# [Instructions to follow]
Find how many lines in the material contain "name"; your answer should be that number alone.
### Supplied material ###
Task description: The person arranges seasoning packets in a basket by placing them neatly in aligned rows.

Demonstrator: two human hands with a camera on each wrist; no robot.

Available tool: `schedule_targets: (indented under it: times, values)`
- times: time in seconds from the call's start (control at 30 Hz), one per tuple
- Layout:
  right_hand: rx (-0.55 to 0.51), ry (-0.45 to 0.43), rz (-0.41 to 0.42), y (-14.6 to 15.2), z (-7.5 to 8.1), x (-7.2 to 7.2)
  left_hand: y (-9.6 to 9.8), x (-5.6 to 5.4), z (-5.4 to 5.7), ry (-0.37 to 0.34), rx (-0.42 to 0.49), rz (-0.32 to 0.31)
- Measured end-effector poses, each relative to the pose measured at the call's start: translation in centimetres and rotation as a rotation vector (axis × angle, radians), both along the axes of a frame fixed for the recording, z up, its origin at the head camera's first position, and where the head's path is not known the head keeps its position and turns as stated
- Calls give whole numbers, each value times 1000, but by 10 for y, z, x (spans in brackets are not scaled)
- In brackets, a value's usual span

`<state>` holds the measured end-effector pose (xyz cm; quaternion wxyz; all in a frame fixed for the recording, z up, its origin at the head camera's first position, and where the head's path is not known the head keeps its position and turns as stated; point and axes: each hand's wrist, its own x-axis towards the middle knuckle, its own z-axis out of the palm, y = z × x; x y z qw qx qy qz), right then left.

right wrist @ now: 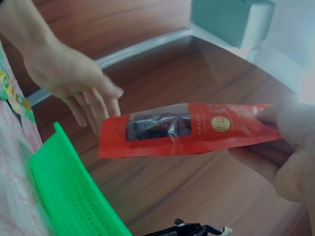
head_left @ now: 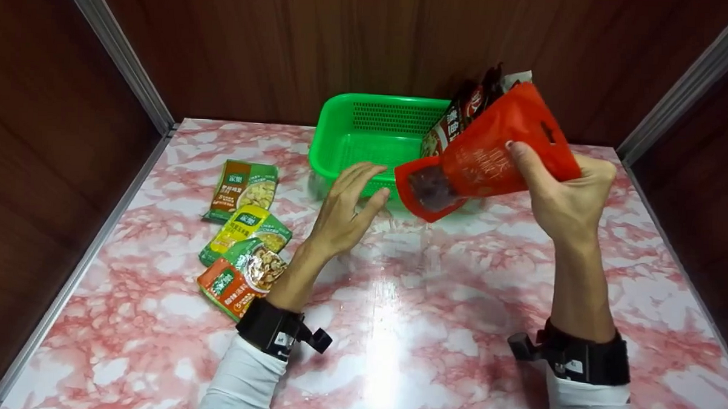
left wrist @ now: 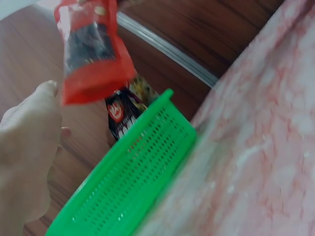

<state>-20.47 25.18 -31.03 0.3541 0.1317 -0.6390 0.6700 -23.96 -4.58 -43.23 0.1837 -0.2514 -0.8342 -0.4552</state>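
My right hand grips the top end of a red pouch, thumb on its near face. The pouch tilts down to the left, and dark contents show through its clear window, also seen in the right wrist view. Just left of the pouch's lower end, my left hand hovers with fingers extended and holds nothing. Behind both is a green plastic basket. Dark packets stand at its right end, partly hidden by the red pouch.
On the left of the marbled table lie a brown-green packet, a yellow-green packet and a red-green packet, the last two overlapping. Wood-look panels enclose the back and sides.
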Motion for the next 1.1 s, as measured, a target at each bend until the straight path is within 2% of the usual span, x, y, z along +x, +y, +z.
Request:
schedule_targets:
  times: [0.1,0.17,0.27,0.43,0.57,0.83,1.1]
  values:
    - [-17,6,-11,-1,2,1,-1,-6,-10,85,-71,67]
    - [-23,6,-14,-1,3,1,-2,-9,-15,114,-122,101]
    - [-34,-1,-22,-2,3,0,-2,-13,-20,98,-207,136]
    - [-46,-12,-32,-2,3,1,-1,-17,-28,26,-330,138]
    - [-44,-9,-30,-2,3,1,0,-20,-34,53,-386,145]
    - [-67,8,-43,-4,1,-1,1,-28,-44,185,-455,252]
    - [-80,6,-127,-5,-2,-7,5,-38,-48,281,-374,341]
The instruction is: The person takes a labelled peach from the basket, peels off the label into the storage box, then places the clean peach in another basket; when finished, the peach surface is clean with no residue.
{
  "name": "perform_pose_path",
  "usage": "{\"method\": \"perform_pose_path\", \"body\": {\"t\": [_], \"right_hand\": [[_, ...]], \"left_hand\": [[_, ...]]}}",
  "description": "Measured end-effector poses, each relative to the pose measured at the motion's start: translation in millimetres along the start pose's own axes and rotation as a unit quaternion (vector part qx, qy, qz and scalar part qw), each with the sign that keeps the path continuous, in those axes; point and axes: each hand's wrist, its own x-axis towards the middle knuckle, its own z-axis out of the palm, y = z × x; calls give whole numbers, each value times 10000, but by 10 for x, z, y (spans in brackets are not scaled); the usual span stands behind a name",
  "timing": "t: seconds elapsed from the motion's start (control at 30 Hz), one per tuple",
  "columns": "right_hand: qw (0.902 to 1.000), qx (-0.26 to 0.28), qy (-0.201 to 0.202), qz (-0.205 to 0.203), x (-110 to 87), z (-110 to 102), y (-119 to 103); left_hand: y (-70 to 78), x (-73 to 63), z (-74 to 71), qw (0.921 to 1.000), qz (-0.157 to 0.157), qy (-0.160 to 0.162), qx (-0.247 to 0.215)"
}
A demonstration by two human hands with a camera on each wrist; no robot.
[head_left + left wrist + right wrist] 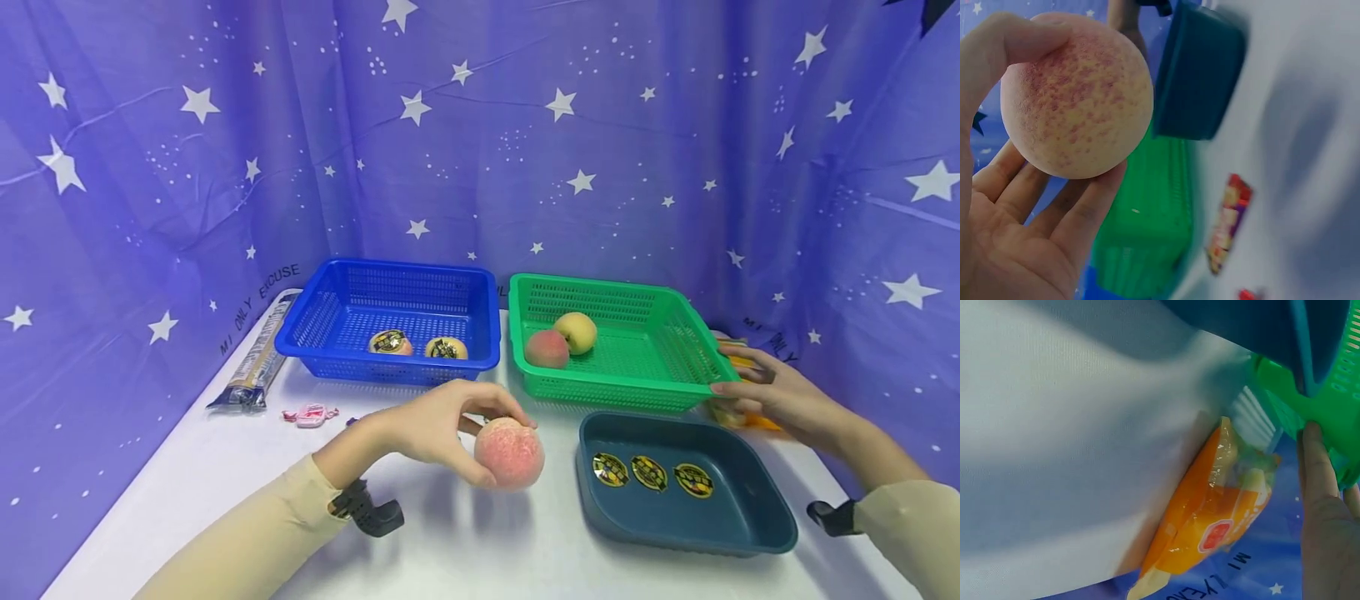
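My left hand (442,429) holds a pink, yellow-speckled peach (509,454) above the table, thumb on one side and fingers on the other. Close up in the left wrist view, the peach (1079,94) shows its round speckled side. At the right, my right hand (787,396) grips the right rim of the green basket (600,385), thumb at the near corner and fingers farther back. Inside that basket lie another peach (547,349) and a pale yellow round fruit (576,333), side by side. In the right wrist view, the fingers (1319,465) lie against the green wall.
The blue basket (390,367) holds two fruits with black-and-gold labels. A dark teal bin (682,525) has three such labels inside. An orange snack bag (1204,512) lies beside the right hand. A wrapped candy (311,415) and a long packet (258,354) lie at left.
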Motion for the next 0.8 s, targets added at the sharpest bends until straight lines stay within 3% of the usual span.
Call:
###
# [Written reply]
2